Боли не было, только сильный толчок. Да не такой уж и сильный; так нередко толкают в метро на выходе или посадке. Я скосил глаза вниз, чтобы посмотреть, много ли крови; оказалось — совсем мало, и я еще успел порадоваться, что уж от кровопотери-то, по крайней мере, не отчалю. Но тут сообразил, что вижу себя всего, с лицом. С всклокоченной со сна шевелюрой цвета мышиной шерсти, с приоткрытым неподвижным ртом и стеклянными глазами, нелепо и, пожалуй, даже потешно вылупленными в потолок. И порохом совсем не пахло.
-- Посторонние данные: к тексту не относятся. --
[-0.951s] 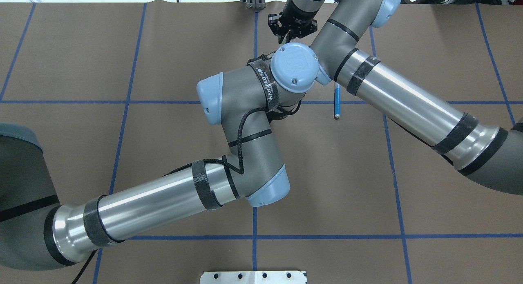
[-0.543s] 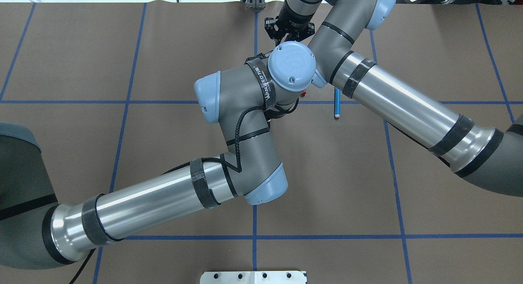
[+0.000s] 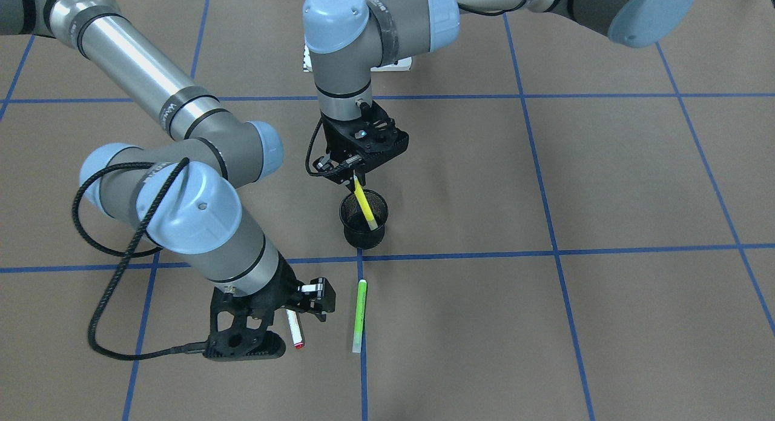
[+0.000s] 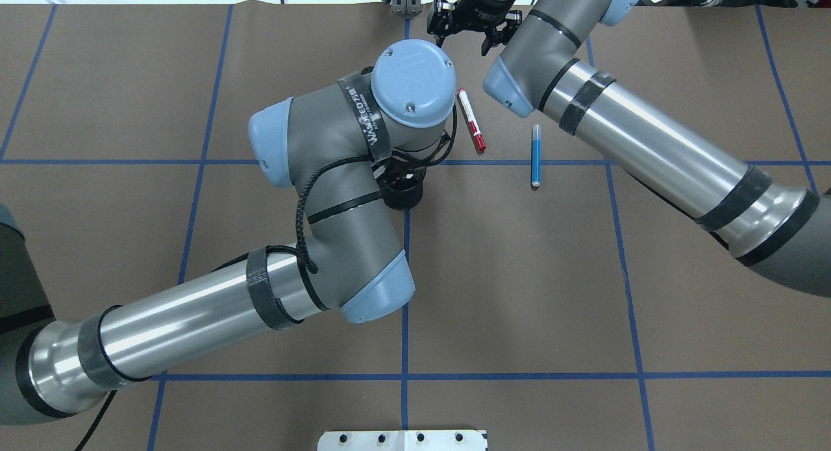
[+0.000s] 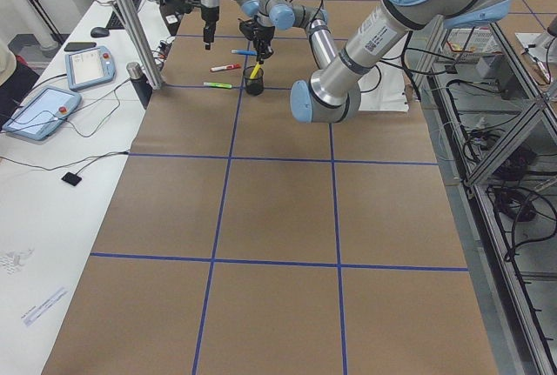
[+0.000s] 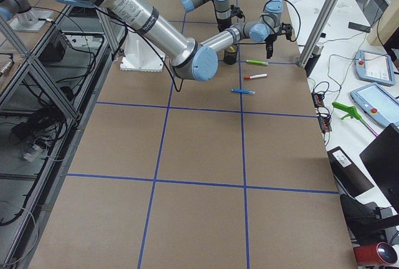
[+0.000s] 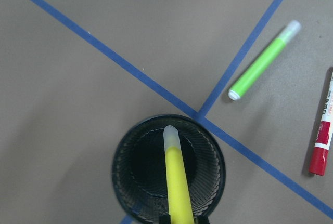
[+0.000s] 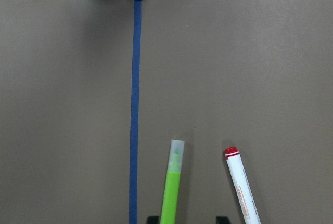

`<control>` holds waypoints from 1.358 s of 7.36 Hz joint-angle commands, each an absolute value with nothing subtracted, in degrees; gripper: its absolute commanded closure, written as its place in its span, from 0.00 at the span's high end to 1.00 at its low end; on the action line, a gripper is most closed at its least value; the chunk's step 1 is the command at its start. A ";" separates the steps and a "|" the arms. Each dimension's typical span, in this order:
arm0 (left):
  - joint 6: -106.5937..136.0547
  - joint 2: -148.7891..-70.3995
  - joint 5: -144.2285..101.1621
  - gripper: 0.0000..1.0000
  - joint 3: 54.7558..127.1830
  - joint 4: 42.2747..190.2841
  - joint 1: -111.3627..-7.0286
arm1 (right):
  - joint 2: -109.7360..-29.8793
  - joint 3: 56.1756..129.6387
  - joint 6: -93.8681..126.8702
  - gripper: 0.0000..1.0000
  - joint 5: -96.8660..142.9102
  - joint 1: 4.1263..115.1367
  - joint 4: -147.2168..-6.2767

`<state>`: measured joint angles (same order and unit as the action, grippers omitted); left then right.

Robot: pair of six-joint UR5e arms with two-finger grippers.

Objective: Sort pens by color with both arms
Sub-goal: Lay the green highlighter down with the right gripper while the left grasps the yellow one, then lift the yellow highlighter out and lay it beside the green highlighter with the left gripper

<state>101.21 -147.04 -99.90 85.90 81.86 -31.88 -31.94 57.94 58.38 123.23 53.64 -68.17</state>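
Note:
My left gripper (image 3: 357, 177) is shut on the yellow pen (image 3: 365, 208) and holds it tilted, its lower end inside the black mesh cup (image 3: 363, 233). The left wrist view shows the yellow pen (image 7: 177, 182) over the cup (image 7: 118, 168). My right gripper (image 4: 469, 30) is open and empty above the far table edge. The lime green pen (image 8: 171, 182) and the white pen with red cap (image 8: 242, 187) lie on the table below it. The red-capped pen (image 4: 471, 130) and the blue pen (image 4: 535, 156) lie apart, right of the cup. The left arm hides the green pen in the overhead view.
Blue tape lines divide the brown table cover into squares. An aluminium post (image 4: 401, 0) stands at the far edge near my right gripper. The white base plate (image 4: 402, 439) is at the near edge. Tablets (image 5: 43, 112) lie on a side table.
My left wrist has moved left and away, uncovering the cup and the red-capped pen. My right gripper has drawn back toward the far edge. The blue pen has not moved.

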 commanded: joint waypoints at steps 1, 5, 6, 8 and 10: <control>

Наоборот, ни с того ни с сего налетели и волнами закружились, как в хороводе, самые сладкие, самые добрые ароматы, какие только помнила душа: точно прямо тут принялось расцветать росистое утро сплошного, колечком свившегося лета, когда навстречу солнцу, на радость людям и пчелам, наперегонки распахиваются и яблони, и сливы, и вишни, и шиповник, и сирень, и мята, и цветущая картошка. Тогда я понял.
Откуда-то из-под потолка, а может, уже и сквозь него я смотрел на бедную дурочку, которая из пустого гонора искалечила жизнь себе, а не ровен час, и нашему сыну. Как она оторопело смотрит на мой труп. Как роняет из ослабевших пальцев наган, которым так кстати снабдил меня четверть века назад ее отец, и тот беззвучно и медлительно, точно бумажный, порхает на пол. Как начинает кусать кулак и, похоже, кричать.
И странно, мне уже не было до нее никакого дела.
Нажав на спусковой крючок, она убила не меня, а мое сострадание. Мою отчаянную благодарность за каждый ее заботливый стежок на саване жизни, за каждый ломтик рая, который мы делили на двоих совсем не в раю. Мое чувство вины перед ней за то, что я не всемогущ, что мир мне не покорен, а от изменений в себе, вот таких, например, как от этой пули, я и себя-то спасти не могу, не то что ее. Мое желание быть вечно вместе, несмотря ни на кого и ни на что; мою, наверное, самонадеянную, но искреннюю, как у ребенка, надежду всегда прикрывать ее хоть сверху, от железных творений человеческих умов и рук, хоть снизу, от холода ждущей нас всех земли. Теперь я был совершенно свободен и мог делать все, что хочу.